In this article from the November 2008 edition of Solicitors Journal* Nick Holmes of Binary Law and Free Legal Web fame looks at how law firms knowledge needs are being met by the law publishers and how the internet is changing the industry.

Nick writes frequently about Legal Publishers and the publishing industry on Binary Law, so it is no surprise that this is a very informative article. Some highlights from the article:

On the publishing revolution "Now the Web - Web 2.0 in particular has rewritten all the rules. All aspects of the publishing process are now more accessible to more people. With Web 2.0, we are all publishers now.

The reasons why this is important to both Legal Publishers and Law Firms soon becomes clear "That poses substantial challenges for the dominant publishers, who must now to a large extent reinvent themselves to maintain their leading position" and "...as law publishing has become easier and web use more pervasive, so have users become more demanding"

Are Law Firms more demanding? We are certainly under more pressure now especially in the current economic crisis. Budgets are already and will continue to be tightened and every subscription is considered carefully in terms of usage and the value it brings the firm.

So what are the Legal Publishers doing about it? Nick points to an article in Information World Review which discusses the impact of the credit crunch on Legal Publishers, unfortunately ther isn't much good news for anyone working in a law firm who is looking for "more for their money" and for smaller firms it may be that they simply cant afford to susbcribe to the likes of LexisNexis Butterworths or Westlaw.

But there is some good news and that is the development of Free Services, Nick highlights several in his article including "...the Statute Law Database...while this is a huge boon to many, it is not yet complete: a small number of Acts remain to be loaded...there is also some anecdotal evidence that is it not entirely accurate" so not entirely good news but there are some other examples of free services, which may have a siginificant impact on how Law Firms access information which has traditionally been provided by Legal Publishers.

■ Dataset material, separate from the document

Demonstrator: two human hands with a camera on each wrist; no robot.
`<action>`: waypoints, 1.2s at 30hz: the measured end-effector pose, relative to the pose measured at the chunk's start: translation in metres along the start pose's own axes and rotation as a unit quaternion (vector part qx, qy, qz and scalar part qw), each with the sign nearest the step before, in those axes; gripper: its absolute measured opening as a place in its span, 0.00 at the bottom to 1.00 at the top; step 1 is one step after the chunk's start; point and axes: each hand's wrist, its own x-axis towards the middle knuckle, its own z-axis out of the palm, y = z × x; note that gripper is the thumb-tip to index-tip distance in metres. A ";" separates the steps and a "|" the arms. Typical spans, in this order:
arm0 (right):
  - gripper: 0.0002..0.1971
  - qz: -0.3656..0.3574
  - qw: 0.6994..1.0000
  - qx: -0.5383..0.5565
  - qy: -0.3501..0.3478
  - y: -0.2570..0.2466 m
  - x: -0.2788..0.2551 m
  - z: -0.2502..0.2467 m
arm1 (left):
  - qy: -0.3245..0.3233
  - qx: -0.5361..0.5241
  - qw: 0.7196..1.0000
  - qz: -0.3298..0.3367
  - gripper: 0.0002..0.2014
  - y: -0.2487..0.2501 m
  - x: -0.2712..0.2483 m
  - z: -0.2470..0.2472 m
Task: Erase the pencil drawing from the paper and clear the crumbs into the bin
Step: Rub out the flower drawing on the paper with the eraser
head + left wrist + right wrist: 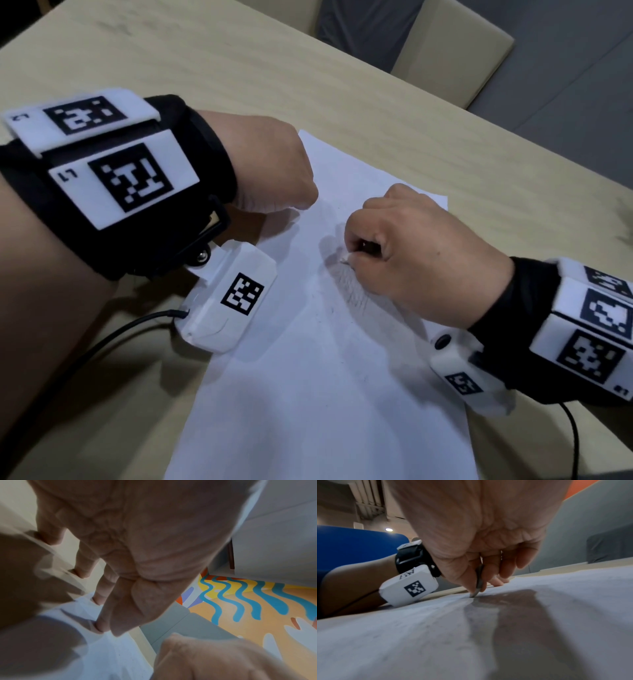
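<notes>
A white sheet of paper (pixel 308 359) lies on the beige table (pixel 205 68), with faint pencil shading (pixel 356 291) near its middle. My right hand (pixel 376 246) pinches a small thin eraser (pixel 345 257) and presses its tip onto the paper just above the shading. In the right wrist view, thumb and fingers grip the eraser (pixel 478 580), whose grey tip touches the sheet (pixel 419 635). My left hand (pixel 287 185) is at the paper's upper left edge. Its fingertips (pixel 101 627) press down on the paper (pixel 102 655) and the table. No bin is in view.
Two beige chairs (pixel 452 58) stand beyond the table's far edge. Black cables (pixel 102 342) run from both wrist cameras across the table near me. A dark smudge (pixel 623 222) marks the table at the far right.
</notes>
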 end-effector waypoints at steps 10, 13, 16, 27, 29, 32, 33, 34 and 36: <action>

The final area Nick discusses is the development of Web 2.0 by the Legal Publishers "Use of Web 2.0 is the norm for the new breed of small law publishers. The larger incumbents are finally responding" It certainly looks like this is gathering pace, with both PLC and Lawtel rolling out RSS Feeds for their products and the new Sweet & Maxwell website likely to have RSS Feeds sometime in 2009.

So what does the future hold, are Legal Publishers at a crossroads? Nick summaries this quite nicely "...commercial law publishing incumbents are not going to wither any time soon...but the freeing up of legal information...will begin to have significant impact as the potential for leveraging and adding value to that information is better developed"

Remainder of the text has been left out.